TASK GOAL
The copy must match the data word for word and contain no pictures.

SOURCE MATERIAL
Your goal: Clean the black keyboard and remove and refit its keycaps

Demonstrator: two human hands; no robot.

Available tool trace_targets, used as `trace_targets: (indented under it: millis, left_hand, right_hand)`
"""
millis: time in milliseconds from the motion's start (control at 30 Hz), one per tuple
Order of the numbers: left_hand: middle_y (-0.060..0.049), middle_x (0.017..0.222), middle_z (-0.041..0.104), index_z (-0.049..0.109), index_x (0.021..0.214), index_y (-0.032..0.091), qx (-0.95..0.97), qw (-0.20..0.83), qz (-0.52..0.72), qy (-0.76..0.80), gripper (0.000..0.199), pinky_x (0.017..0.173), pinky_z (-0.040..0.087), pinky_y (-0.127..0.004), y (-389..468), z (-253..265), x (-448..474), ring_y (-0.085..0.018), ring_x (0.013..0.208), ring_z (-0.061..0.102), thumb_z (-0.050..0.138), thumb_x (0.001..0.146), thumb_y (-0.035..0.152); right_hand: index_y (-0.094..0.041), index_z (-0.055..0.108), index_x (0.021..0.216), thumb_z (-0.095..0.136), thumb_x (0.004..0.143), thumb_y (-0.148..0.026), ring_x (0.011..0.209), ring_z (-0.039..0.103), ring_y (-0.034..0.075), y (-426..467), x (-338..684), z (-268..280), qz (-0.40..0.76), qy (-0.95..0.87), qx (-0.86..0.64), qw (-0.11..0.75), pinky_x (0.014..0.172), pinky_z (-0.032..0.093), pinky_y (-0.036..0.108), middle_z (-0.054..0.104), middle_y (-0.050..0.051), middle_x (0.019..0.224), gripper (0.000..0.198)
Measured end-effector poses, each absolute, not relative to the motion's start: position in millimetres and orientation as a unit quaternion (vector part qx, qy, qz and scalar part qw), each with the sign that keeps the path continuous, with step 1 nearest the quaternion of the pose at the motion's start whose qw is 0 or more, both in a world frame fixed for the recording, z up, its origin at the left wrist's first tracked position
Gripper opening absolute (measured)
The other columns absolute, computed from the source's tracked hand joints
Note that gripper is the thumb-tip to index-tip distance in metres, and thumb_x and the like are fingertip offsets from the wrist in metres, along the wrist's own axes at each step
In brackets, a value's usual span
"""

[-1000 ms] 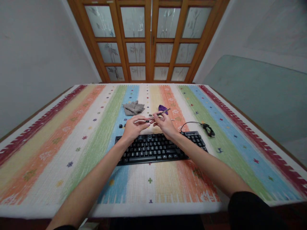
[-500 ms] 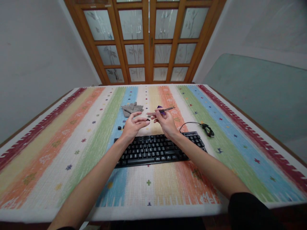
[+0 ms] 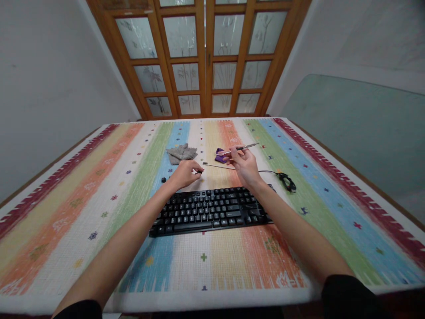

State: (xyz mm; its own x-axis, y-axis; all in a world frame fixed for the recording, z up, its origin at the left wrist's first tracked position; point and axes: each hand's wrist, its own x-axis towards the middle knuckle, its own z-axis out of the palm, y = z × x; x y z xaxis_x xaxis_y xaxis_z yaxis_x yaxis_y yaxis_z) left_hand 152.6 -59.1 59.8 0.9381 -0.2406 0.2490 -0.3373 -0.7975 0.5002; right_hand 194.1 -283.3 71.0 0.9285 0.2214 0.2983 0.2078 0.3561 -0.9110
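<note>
My left hand (image 3: 185, 174) is closed, a small black keycap (image 3: 199, 171) pinched between thumb and fingertips, mostly hidden. In my closed right hand (image 3: 246, 167) is a slim pen-like tool (image 3: 249, 146) with a dark handle, its thin shiny end pointing left. Below both hands lies a black keyboard (image 3: 206, 212), its upper right part covered by my right wrist. A thin rod (image 3: 217, 166) with a small oval tip lies on the table between the hands; its right end is hidden behind my right hand.
Beyond my left hand lies a crumpled grey cloth (image 3: 182, 153). Purple material (image 3: 219, 156) rests beside my right fingers. Another black keycap (image 3: 164, 180) is left of my left hand. A coiled black cable (image 3: 287, 182) lies right of the keyboard on the striped tablecloth (image 3: 133, 212).
My hands have moved apart: the right one went right with the slim tool, the left one turned and lowered slightly with the keycap. The rod and purple material are more visible.
</note>
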Motion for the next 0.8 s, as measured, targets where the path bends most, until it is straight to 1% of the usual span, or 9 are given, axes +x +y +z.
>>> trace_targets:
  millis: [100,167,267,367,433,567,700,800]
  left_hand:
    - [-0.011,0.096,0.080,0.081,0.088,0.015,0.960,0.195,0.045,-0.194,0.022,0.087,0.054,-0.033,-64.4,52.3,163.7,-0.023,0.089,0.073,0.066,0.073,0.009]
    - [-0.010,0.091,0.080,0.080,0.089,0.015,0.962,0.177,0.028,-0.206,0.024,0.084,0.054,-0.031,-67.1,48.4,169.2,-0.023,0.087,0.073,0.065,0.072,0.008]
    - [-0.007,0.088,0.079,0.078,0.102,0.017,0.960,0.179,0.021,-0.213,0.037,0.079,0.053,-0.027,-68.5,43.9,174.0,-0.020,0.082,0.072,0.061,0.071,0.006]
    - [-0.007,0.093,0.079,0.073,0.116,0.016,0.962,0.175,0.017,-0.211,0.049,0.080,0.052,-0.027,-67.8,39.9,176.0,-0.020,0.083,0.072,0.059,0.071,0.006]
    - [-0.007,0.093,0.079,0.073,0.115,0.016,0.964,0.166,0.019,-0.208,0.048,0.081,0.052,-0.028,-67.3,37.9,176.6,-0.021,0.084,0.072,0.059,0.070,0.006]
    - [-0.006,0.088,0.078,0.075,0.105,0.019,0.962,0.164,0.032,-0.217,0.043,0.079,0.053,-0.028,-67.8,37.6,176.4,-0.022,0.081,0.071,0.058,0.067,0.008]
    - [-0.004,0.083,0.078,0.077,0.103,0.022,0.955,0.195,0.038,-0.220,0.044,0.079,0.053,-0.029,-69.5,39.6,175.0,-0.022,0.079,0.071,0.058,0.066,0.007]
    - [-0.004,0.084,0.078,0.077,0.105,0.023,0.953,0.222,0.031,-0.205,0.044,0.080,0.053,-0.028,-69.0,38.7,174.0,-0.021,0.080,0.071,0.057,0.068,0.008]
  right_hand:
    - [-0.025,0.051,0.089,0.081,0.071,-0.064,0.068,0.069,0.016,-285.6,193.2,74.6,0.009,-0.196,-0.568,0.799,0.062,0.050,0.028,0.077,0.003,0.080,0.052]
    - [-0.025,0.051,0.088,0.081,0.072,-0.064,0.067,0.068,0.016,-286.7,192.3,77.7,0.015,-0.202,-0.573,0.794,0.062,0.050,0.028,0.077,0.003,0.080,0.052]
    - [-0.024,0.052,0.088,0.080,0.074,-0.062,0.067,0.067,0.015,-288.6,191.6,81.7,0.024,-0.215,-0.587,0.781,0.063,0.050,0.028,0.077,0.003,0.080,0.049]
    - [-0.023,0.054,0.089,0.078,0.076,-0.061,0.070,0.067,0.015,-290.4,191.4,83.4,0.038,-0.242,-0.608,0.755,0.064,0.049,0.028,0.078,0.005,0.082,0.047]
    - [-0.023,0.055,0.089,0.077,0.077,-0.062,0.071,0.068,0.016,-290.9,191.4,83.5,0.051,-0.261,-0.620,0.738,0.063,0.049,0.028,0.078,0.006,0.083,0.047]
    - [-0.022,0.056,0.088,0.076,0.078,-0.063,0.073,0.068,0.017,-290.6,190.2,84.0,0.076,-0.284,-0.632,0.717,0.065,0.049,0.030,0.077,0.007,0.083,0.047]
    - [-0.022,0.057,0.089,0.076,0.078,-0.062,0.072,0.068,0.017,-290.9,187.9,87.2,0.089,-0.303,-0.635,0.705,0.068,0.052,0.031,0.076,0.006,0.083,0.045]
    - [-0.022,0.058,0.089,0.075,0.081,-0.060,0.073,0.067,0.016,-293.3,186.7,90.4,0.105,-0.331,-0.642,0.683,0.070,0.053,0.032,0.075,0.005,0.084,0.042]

RESPONSE AREA
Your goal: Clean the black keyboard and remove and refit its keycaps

Demonstrator: two human hands; no robot.

Available tool trace_targets, used as `trace_targets: (indented under it: millis, left_hand, right_hand)`
"""
millis: time in milliseconds from the motion's start (control at 30 Hz), one per tuple
Order of the numbers: left_hand: middle_y (-0.060..0.049), middle_x (0.017..0.222), middle_z (-0.041..0.104), index_z (-0.049..0.109), index_x (0.021..0.214), index_y (-0.032..0.091), qx (-0.95..0.97), qw (-0.20..0.83), qz (-0.52..0.72), qy (-0.76..0.80), gripper (0.000..0.199), pinky_x (0.017..0.173), pinky_z (-0.040..0.087), pinky_y (-0.127..0.004), y (-389..468), z (-253..265), x (-448..474), ring_y (-0.085..0.018), ring_x (0.013..0.208), ring_z (-0.061..0.102), thumb_z (-0.050..0.138), thumb_x (0.001..0.146), thumb_y (-0.035..0.152); right_hand: index_y (-0.094..0.041), index_z (-0.055..0.108), index_x (0.021..0.216), thumb_z (-0.095..0.136), thumb_x (0.004..0.143), thumb_y (-0.148..0.026), ring_x (0.011..0.209), ring_z (-0.039..0.103), ring_y (-0.034..0.075), y (-426..467), x (-338..684), z (-268..280), qz (-0.40..0.76), qy (-0.95..0.87), qx (-0.86..0.64), qw (-0.11..0.75), pinky_x (0.014..0.172), pinky_z (-0.032..0.093), pinky_y (-0.036..0.108), middle_z (-0.054..0.104), middle_y (-0.050..0.051), middle_x (0.019..0.224), gripper (0.000..0.198)
Measured end-effector poses, each absolute, not relative to the motion's start: position in millimetres and orientation as a unit quaternion (vector part qx, qy, qz and scalar part qw), each with the sign that keeps the path continuous, with step 1 nearest the quaternion of the pose at the motion's start whose qw is 0 or more, both in a world frame fixed for the recording, z up, its origin at the left wrist's first tracked position
Gripper opening absolute (measured)
The other columns absolute, computed from the source's tracked hand joints
Note that gripper is the thumb-tip to index-tip distance in metres, and thumb_x and the like are fingertip offsets from the wrist in metres, along the wrist's own axes at each step
In brackets, a value's usual span
"""

[-1000 ms] 
[-500 ms] 
[+0 ms] 

State: (xyz mm; its own x-axis, y-axis; all in a world frame fixed for the recording, z up, its origin at the left wrist's first tracked position; point and axes: each hand's wrist, its own x-axis towards the middle knuckle, its own z-axis out of the palm, y = z × x; x y z xaxis_x xaxis_y xaxis_z yaxis_x yaxis_y yaxis_z) left_hand 152.6 -59.1 59.8 0.9381 -0.2406 0.2490 -0.3373 -0.7975 0.5002; right_hand 194.1 -283.3 71.0 0.9285 0.2214 0.2983 0.2078 0.3561 -0.9110
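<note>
My left hand (image 3: 185, 174) is closed, a small black keycap (image 3: 199, 171) pinched between thumb and fingertips, mostly hidden. In my closed right hand (image 3: 246, 167) is a slim pen-like tool (image 3: 249, 146) with a dark handle, its thin shiny end pointing left. Below both hands lies a black keyboard (image 3: 206, 212), its upper right part covered by my right wrist. A thin rod (image 3: 217, 166) with a small oval tip lies on the table between the hands; its right end is hidden behind my right hand.
Beyond my left hand lies a crumpled grey cloth (image 3: 182, 153). Purple material (image 3: 219, 156) rests beside my right fingers. Another black keycap (image 3: 164, 180) is left of my left hand. A coiled black cable (image 3: 287, 182) lies right of the keyboard on the striped tablecloth (image 3: 133, 212).
My hands have moved apart: the right one went right with the slim tool, the left one turned and lowered slightly with the keycap. The rod and purple material are more visible.
</note>
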Motion for the next 0.8 s, as measured, targets where the path bends most, until it is straight to 1% of the usual span, or 9 are given, axes +x +y +z.
>>> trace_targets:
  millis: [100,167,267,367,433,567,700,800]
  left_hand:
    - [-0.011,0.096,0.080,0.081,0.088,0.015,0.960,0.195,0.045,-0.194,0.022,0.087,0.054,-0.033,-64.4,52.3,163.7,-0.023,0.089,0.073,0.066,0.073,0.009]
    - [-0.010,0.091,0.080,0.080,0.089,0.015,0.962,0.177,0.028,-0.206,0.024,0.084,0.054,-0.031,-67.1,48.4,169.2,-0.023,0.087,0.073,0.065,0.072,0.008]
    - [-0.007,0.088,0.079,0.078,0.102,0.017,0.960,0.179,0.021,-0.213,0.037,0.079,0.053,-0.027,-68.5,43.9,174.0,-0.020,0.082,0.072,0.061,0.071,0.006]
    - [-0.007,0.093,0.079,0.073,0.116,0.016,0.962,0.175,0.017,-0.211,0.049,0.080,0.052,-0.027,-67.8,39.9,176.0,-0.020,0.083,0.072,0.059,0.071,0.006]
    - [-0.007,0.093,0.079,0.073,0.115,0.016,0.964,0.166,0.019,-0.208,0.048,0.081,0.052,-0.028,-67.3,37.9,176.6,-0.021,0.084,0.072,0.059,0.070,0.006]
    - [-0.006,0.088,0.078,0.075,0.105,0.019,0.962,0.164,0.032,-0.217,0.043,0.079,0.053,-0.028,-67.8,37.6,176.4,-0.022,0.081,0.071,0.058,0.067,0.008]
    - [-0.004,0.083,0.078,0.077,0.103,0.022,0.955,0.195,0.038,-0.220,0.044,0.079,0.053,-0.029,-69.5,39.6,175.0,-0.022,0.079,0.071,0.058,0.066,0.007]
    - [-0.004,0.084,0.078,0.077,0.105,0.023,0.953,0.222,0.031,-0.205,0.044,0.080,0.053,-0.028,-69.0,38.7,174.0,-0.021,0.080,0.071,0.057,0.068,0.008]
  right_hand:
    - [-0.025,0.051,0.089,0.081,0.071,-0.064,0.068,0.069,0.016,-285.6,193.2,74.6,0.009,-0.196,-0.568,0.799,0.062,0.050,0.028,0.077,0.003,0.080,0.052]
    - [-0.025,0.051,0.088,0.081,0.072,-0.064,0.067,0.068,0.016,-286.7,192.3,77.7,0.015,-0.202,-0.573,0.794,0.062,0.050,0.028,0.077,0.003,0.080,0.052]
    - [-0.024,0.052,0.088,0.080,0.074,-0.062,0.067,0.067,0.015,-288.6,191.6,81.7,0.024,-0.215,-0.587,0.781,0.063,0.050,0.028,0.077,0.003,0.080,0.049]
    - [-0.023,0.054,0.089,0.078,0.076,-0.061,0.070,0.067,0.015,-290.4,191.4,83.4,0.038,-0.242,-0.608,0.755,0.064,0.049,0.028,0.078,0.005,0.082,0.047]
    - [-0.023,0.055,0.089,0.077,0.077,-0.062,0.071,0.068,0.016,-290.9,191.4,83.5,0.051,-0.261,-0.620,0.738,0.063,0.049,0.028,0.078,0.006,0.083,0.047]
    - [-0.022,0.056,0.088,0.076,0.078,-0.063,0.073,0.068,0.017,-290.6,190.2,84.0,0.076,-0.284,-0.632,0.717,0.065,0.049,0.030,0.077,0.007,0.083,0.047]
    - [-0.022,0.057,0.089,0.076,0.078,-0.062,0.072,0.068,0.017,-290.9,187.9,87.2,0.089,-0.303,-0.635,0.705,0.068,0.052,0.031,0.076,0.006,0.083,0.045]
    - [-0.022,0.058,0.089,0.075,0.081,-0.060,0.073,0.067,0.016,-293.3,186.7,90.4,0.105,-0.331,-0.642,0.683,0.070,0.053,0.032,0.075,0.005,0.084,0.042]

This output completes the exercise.